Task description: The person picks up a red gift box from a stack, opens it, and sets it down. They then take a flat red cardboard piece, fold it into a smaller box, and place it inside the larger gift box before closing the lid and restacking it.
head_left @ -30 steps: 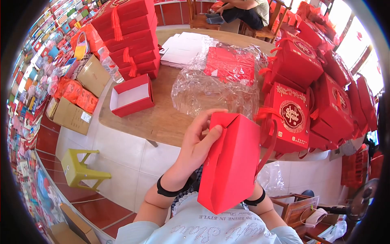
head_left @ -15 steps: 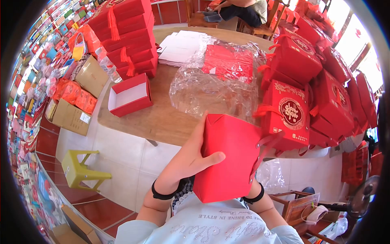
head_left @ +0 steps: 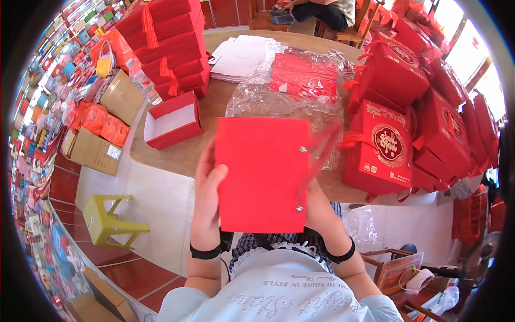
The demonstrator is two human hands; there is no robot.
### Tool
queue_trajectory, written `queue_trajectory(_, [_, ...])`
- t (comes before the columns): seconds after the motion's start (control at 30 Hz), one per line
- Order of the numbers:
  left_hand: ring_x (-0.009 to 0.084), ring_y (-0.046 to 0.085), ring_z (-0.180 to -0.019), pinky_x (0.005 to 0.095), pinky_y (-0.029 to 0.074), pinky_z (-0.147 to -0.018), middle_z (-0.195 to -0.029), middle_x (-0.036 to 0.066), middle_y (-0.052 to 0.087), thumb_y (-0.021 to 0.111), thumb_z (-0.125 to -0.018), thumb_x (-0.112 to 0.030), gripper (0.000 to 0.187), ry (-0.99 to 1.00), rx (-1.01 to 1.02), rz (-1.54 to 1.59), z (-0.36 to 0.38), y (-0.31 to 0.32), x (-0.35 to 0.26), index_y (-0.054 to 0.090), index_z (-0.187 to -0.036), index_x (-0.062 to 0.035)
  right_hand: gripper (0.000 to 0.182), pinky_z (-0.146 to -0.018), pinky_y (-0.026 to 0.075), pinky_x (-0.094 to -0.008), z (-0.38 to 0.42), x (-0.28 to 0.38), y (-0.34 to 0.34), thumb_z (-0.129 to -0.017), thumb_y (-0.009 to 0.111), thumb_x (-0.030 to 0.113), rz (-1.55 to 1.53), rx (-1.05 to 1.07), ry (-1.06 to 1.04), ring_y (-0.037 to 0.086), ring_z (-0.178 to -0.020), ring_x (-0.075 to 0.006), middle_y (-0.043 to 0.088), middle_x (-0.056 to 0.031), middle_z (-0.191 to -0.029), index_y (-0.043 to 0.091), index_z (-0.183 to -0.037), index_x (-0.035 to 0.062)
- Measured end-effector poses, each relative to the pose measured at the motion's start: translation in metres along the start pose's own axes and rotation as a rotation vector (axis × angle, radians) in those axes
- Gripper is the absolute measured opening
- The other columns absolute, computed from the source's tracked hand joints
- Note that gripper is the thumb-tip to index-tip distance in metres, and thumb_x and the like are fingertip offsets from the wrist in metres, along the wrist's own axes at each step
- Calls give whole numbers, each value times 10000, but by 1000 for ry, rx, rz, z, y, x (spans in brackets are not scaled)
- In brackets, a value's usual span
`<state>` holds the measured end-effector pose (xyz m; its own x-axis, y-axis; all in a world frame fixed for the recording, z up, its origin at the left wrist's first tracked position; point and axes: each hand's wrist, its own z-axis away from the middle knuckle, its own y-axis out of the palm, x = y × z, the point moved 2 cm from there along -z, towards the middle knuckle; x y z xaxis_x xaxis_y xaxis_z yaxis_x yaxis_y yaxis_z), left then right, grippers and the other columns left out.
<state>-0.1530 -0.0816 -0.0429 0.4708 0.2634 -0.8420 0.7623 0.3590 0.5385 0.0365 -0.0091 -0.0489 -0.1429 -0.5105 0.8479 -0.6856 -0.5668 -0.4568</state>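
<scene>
A red gift box (head_left: 262, 174) is held up in front of my chest, one plain face toward me. Two metal rivets and a red ribbon handle (head_left: 323, 153) show along its right edge; the ribbon is blurred. My left hand (head_left: 208, 185) grips the left side, thumb on the near face and the other fingers mostly behind. At the lower right side, my right hand (head_left: 320, 209) supports the box, its fingers largely hidden behind it. Beyond the box, a clear plastic wrapper (head_left: 252, 102) with flat red pieces (head_left: 303, 78) lies on the table (head_left: 177, 161).
An open red box (head_left: 173, 121) with a white inside sits at the table's left. Stacked red boxes (head_left: 179, 48) and white sheets (head_left: 241, 56) stand behind. Finished-looking red gift boxes (head_left: 383, 142) crowd the right. A green stool (head_left: 110, 220) is on the floor; a person sits at the back.
The gift box has turned from a tilted view to a squarer face toward me and shifted left and up. My left hand moved left to its side; more of my right hand shows.
</scene>
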Motion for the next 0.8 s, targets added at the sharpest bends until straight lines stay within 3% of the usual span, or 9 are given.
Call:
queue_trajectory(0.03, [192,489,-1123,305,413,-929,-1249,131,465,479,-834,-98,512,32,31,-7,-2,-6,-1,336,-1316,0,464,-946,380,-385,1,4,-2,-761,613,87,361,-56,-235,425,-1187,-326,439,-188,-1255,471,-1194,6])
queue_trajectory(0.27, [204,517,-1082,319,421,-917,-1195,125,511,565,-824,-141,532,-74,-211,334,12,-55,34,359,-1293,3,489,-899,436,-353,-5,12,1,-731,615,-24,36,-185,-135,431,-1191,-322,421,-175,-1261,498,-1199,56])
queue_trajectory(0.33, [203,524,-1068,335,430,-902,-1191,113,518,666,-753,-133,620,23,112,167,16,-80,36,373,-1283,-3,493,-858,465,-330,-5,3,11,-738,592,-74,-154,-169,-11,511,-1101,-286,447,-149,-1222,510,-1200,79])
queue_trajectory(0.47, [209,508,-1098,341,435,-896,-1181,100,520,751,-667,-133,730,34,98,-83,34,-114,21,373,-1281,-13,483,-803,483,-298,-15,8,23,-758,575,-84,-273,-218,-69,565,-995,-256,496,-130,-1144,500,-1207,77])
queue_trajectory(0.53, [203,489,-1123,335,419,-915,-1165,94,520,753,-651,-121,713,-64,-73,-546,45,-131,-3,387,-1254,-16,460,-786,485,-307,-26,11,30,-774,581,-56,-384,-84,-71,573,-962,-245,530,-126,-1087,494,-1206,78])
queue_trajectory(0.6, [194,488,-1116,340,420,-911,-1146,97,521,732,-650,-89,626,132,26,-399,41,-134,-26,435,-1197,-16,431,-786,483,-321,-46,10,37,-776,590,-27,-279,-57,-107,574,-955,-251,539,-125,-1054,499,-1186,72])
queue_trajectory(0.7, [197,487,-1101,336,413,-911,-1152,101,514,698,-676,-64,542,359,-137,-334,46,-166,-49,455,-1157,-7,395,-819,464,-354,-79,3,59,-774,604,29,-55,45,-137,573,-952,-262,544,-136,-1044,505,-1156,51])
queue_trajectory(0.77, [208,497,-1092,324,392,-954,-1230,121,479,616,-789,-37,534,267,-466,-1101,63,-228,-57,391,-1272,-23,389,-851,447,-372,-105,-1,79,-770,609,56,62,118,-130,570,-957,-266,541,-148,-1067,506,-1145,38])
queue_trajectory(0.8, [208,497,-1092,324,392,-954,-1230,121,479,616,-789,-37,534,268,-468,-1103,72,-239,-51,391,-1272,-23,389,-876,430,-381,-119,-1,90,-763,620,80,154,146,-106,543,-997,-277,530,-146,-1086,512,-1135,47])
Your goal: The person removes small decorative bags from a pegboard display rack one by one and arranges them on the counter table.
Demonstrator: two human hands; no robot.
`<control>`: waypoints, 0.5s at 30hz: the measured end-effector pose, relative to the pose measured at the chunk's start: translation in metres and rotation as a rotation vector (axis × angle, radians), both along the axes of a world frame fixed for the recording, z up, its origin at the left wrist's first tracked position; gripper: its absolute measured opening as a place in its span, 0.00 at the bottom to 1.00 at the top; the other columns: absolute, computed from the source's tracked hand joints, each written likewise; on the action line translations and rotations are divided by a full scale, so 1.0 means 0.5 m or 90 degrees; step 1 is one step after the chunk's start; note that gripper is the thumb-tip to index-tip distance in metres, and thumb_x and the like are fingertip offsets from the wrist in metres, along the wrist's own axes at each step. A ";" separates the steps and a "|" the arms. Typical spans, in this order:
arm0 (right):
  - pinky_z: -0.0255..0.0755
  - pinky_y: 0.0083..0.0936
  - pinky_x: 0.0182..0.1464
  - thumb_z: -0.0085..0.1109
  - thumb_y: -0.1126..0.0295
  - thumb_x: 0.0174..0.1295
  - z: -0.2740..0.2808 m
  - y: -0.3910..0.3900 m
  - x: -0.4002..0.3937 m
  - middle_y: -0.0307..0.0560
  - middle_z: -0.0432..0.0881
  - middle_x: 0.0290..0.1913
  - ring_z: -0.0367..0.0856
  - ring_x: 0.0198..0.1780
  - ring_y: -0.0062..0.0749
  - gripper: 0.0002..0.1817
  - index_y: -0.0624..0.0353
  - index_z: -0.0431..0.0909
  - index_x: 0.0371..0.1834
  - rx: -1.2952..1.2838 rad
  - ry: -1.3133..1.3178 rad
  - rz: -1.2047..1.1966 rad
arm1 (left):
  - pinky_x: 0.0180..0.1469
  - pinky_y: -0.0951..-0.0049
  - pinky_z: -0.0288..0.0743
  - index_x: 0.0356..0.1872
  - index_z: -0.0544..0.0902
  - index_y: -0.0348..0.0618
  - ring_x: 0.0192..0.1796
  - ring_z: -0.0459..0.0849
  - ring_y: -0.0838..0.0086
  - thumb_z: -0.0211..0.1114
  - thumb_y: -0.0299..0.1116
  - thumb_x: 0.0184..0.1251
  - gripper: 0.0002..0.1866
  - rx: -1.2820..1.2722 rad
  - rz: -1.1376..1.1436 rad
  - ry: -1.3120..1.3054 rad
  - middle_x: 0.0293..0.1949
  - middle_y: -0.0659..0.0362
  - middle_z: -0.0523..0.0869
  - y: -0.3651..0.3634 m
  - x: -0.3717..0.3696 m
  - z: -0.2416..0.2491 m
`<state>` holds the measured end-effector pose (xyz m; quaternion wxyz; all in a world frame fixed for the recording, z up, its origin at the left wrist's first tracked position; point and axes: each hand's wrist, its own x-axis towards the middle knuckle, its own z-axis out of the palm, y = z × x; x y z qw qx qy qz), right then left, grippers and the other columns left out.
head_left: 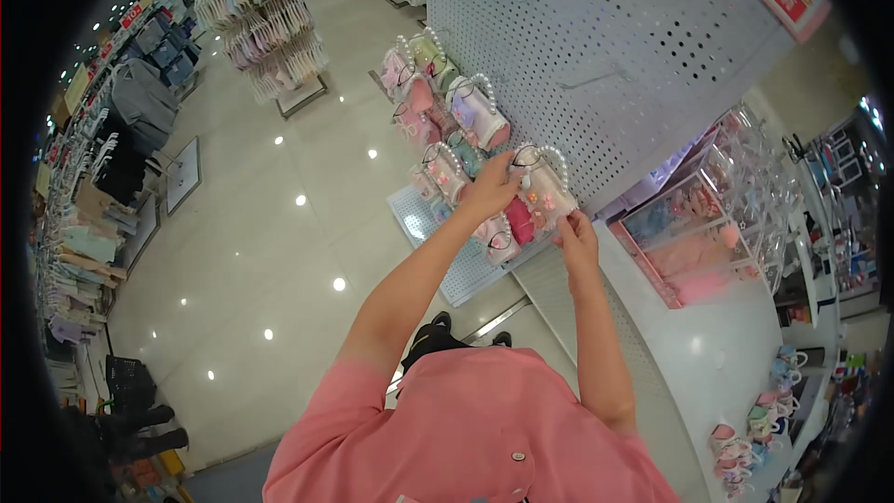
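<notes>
My left hand grips the top of a small pastel purse with a pearl bead handle, held up against a white pegboard panel. My right hand holds the same purse at its lower right corner. Several similar pearl-handled purses in pink, green and lilac hang in rows on the pegboard just to the left of my hands. My pink sleeves and chest fill the bottom of the view.
A clear acrylic box with pink items stands on a white counter at right; small mugs sit at its near end. Racks of hanging clothes stand across the glossy floor. Shelves of folded goods line the left.
</notes>
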<state>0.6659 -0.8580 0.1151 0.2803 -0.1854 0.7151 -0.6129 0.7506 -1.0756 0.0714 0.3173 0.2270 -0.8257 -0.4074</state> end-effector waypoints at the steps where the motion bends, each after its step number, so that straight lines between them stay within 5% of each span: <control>1: 0.76 0.23 0.49 0.63 0.64 0.75 0.004 -0.008 0.007 0.45 0.85 0.56 0.81 0.50 0.23 0.23 0.65 0.75 0.67 0.004 0.004 -0.004 | 0.63 0.65 0.77 0.72 0.71 0.33 0.63 0.82 0.56 0.68 0.37 0.75 0.31 0.013 -0.003 0.013 0.65 0.42 0.80 -0.010 -0.013 -0.011; 3: 0.76 0.25 0.51 0.65 0.62 0.74 0.015 -0.023 0.020 0.46 0.85 0.55 0.82 0.50 0.24 0.23 0.66 0.76 0.65 0.009 0.008 -0.021 | 0.62 0.66 0.77 0.71 0.71 0.32 0.62 0.83 0.59 0.67 0.37 0.75 0.30 0.038 -0.019 0.033 0.63 0.44 0.81 -0.024 -0.034 -0.030; 6: 0.77 0.28 0.54 0.68 0.60 0.72 0.047 -0.037 0.051 0.45 0.85 0.54 0.82 0.51 0.26 0.24 0.65 0.78 0.64 0.015 0.032 -0.043 | 0.65 0.58 0.74 0.70 0.72 0.32 0.62 0.82 0.48 0.66 0.41 0.76 0.30 0.180 -0.136 0.040 0.61 0.37 0.81 -0.049 -0.040 -0.025; 9: 0.74 0.23 0.54 0.67 0.61 0.73 0.036 -0.035 0.080 0.39 0.86 0.52 0.81 0.51 0.24 0.24 0.62 0.78 0.66 -0.028 0.113 -0.069 | 0.61 0.61 0.78 0.71 0.71 0.32 0.60 0.83 0.53 0.66 0.40 0.77 0.30 0.219 -0.125 0.038 0.62 0.39 0.80 -0.021 0.007 0.019; 15: 0.81 0.32 0.55 0.70 0.60 0.70 0.058 -0.007 0.165 0.52 0.83 0.56 0.85 0.55 0.36 0.26 0.62 0.78 0.66 0.019 0.233 -0.040 | 0.55 0.65 0.82 0.71 0.72 0.31 0.59 0.83 0.56 0.64 0.35 0.77 0.28 0.168 -0.076 0.074 0.63 0.42 0.80 0.014 0.146 0.076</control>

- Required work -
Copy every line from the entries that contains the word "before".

- Your response -
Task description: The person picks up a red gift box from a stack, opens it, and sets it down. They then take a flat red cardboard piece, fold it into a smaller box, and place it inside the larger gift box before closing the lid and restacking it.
- t (comes before the columns): seconds after the motion's start (control at 30 Hz), one per line

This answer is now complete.